:: WHAT IS BEING ASKED ::
Only lines containing "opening" belong in the answer, each copied from the entries below.

*** MATERIAL TO PROCESS Section Begins ***

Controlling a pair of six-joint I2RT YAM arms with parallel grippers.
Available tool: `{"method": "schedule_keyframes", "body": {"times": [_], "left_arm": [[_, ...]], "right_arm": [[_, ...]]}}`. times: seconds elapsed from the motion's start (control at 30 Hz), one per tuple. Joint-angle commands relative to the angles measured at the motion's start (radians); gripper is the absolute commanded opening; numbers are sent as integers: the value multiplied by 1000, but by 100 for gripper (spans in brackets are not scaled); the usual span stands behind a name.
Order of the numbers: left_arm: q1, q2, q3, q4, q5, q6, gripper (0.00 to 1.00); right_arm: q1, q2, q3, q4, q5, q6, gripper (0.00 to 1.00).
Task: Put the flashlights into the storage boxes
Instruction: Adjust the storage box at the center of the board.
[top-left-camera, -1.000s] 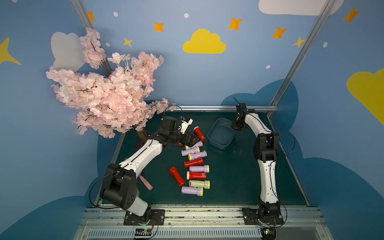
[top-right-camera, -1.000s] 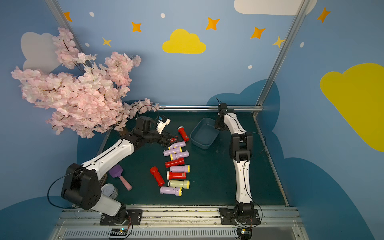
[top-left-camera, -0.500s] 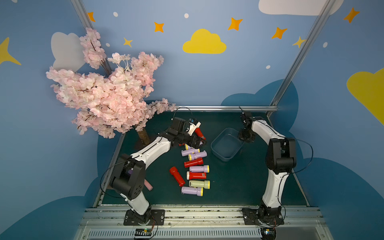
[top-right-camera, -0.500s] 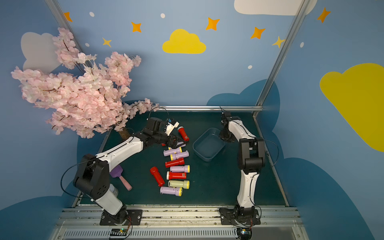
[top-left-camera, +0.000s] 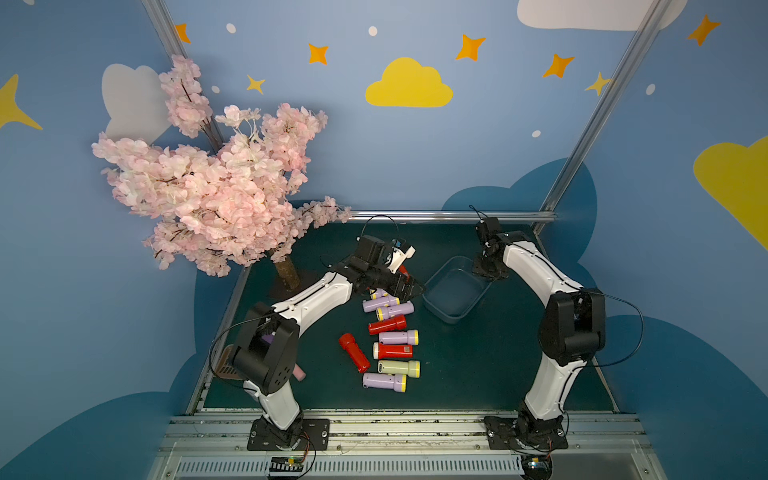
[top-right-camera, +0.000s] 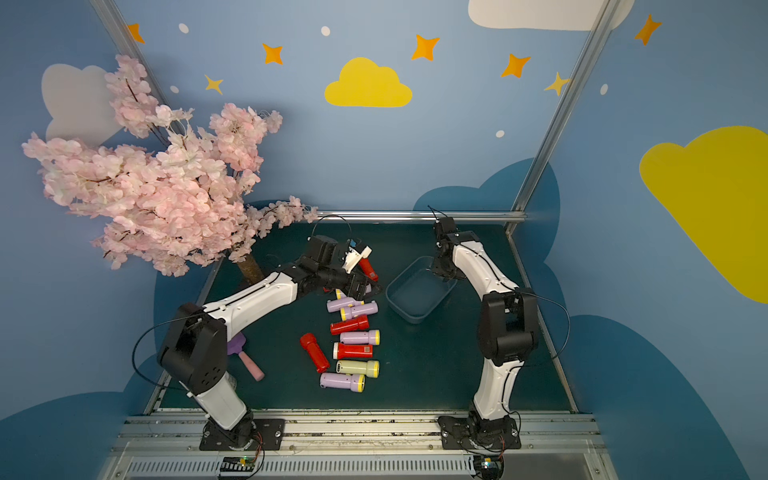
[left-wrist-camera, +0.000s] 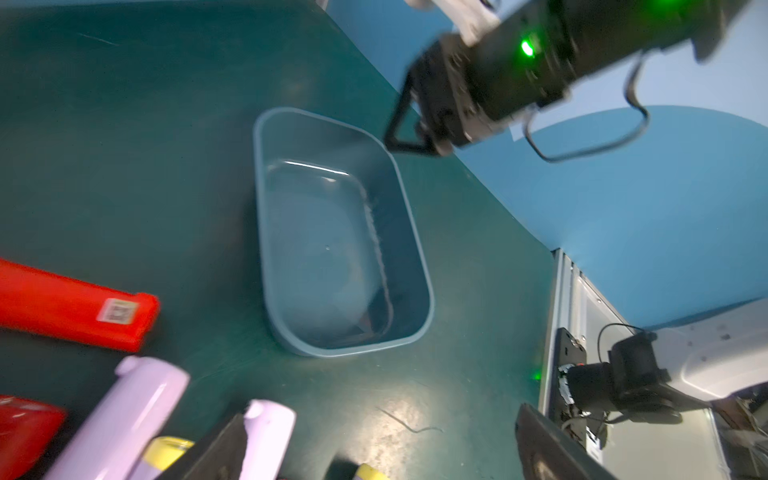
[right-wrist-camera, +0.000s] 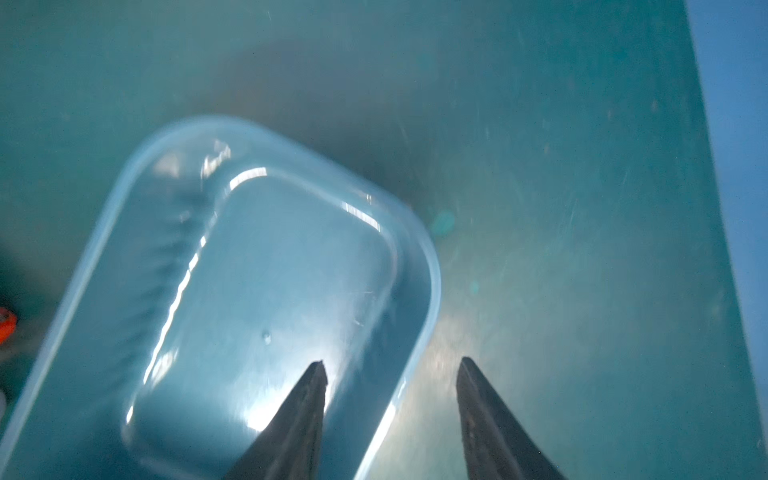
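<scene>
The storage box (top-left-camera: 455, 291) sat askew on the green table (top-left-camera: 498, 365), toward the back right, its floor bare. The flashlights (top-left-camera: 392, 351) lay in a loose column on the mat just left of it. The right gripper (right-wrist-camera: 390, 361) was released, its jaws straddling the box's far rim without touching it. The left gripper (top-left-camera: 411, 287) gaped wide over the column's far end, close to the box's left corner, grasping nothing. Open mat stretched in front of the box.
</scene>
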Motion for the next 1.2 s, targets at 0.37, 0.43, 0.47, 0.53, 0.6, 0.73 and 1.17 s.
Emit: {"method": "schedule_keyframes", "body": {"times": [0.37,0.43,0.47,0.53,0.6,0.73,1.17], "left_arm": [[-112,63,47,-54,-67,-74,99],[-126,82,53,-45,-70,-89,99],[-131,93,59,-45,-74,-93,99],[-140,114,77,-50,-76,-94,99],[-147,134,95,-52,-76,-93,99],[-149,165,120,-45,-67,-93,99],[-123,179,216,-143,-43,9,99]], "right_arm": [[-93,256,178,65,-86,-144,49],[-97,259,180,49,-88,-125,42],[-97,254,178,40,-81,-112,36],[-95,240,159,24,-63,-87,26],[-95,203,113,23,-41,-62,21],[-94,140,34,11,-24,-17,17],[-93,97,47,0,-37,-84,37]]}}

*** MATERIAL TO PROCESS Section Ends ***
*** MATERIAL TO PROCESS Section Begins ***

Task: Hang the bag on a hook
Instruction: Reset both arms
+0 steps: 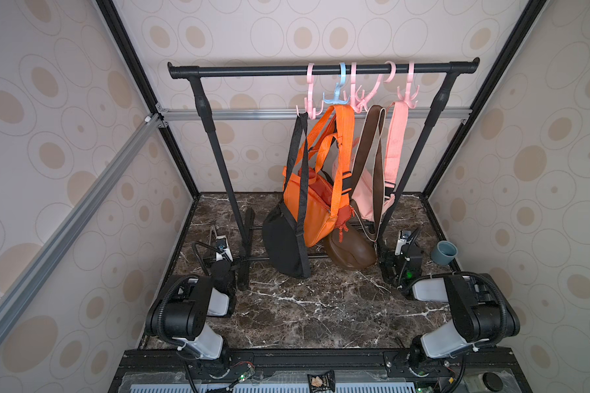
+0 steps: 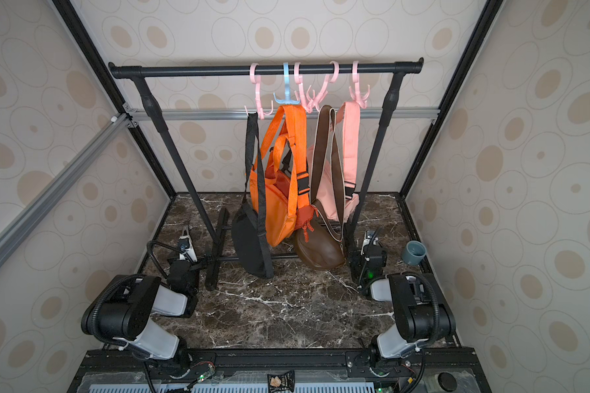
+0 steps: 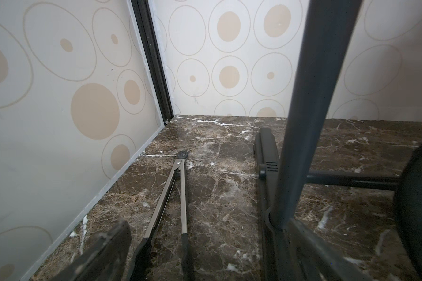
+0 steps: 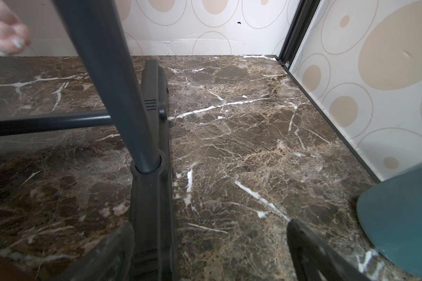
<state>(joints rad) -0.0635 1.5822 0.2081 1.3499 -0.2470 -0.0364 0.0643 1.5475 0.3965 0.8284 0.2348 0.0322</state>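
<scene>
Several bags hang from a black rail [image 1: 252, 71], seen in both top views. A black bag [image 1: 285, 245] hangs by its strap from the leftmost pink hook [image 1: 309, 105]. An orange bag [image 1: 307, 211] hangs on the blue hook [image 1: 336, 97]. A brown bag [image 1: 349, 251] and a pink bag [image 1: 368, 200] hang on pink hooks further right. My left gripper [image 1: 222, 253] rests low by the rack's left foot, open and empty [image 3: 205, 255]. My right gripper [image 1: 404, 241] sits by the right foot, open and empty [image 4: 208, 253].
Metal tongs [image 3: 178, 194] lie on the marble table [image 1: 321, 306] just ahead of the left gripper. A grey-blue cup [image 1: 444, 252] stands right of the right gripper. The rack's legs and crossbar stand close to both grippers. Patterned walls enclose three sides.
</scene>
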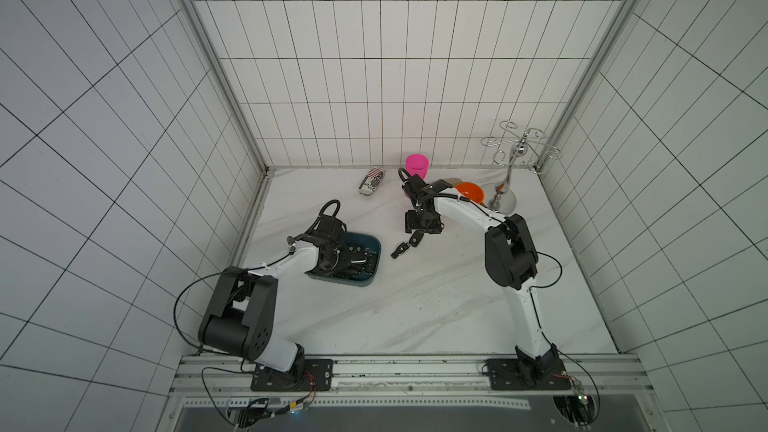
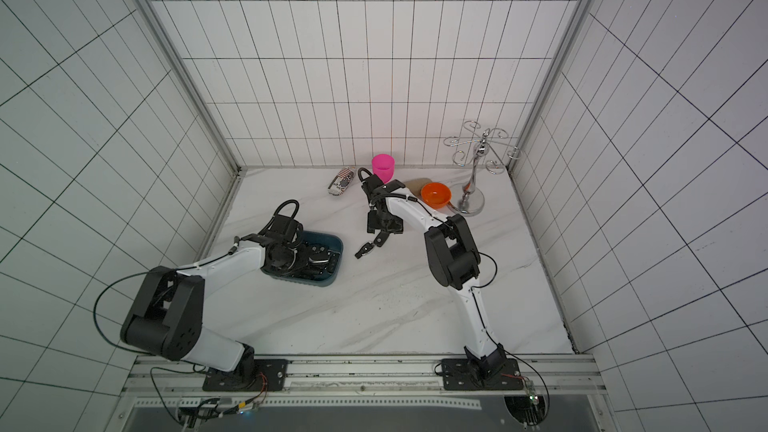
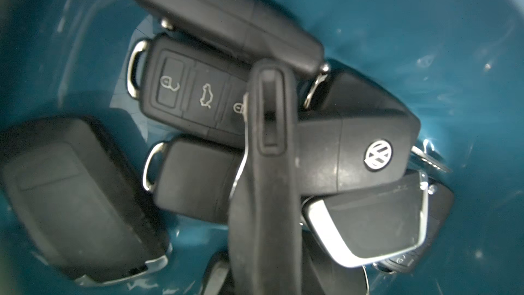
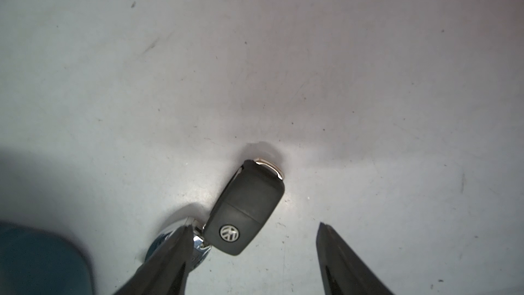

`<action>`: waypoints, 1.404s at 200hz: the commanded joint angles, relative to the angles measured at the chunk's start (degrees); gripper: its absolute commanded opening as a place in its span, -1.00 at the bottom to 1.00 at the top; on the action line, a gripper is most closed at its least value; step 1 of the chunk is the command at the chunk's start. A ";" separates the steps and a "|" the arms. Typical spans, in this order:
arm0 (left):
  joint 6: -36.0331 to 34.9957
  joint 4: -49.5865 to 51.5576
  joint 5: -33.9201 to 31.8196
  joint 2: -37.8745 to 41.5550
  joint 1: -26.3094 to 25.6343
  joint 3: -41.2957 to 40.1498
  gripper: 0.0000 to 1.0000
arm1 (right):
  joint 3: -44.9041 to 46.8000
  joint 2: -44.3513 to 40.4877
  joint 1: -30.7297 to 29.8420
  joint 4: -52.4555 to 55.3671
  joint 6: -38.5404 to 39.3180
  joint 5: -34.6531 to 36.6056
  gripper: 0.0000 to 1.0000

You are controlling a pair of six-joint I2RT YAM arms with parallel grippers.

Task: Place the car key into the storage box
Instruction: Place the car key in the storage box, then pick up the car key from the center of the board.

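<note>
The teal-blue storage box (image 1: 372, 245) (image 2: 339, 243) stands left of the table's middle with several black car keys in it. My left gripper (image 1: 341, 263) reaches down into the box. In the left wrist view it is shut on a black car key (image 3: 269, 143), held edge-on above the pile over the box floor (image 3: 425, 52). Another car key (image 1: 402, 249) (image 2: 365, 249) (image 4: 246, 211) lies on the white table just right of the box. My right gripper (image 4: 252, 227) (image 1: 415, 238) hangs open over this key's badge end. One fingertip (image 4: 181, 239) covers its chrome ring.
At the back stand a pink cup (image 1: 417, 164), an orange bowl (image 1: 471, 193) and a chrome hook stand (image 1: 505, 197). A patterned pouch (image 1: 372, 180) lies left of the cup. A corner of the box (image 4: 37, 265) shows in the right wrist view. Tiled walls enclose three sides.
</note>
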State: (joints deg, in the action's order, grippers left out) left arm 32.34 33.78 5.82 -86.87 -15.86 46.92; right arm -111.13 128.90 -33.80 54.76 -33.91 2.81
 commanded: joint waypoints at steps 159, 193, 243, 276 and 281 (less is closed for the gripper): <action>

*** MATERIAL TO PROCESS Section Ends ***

:: RESPONSE BELOW ::
Available tool: `{"method": "schedule_keyframes", "body": {"times": [_], "left_arm": [[_, ...]], "right_arm": [[_, ...]]}}`. times: seconds elapsed from the motion's start (control at 30 Hz), one per tuple. Joint-angle commands relative to the angles measured at the motion's start (radians); gripper is the absolute commanded opening; numbers are sent as integers: the value multiplied by 1000, but by 100 for gripper (spans in brackets are not scaled); the usual span stands behind a name.
`<action>`: waypoints, 1.404s at 200hz: the commanded joint angles, relative to the angles measured at the chunk's start (degrees); gripper: its absolute commanded opening as a place in its span, -1.00 at the bottom to 1.00 at the top; on the action line, a gripper is most closed at its least value; step 1 of the chunk is the command at the chunk's start. A ";" separates the steps and a "|" the arms. Typical spans, in this order:

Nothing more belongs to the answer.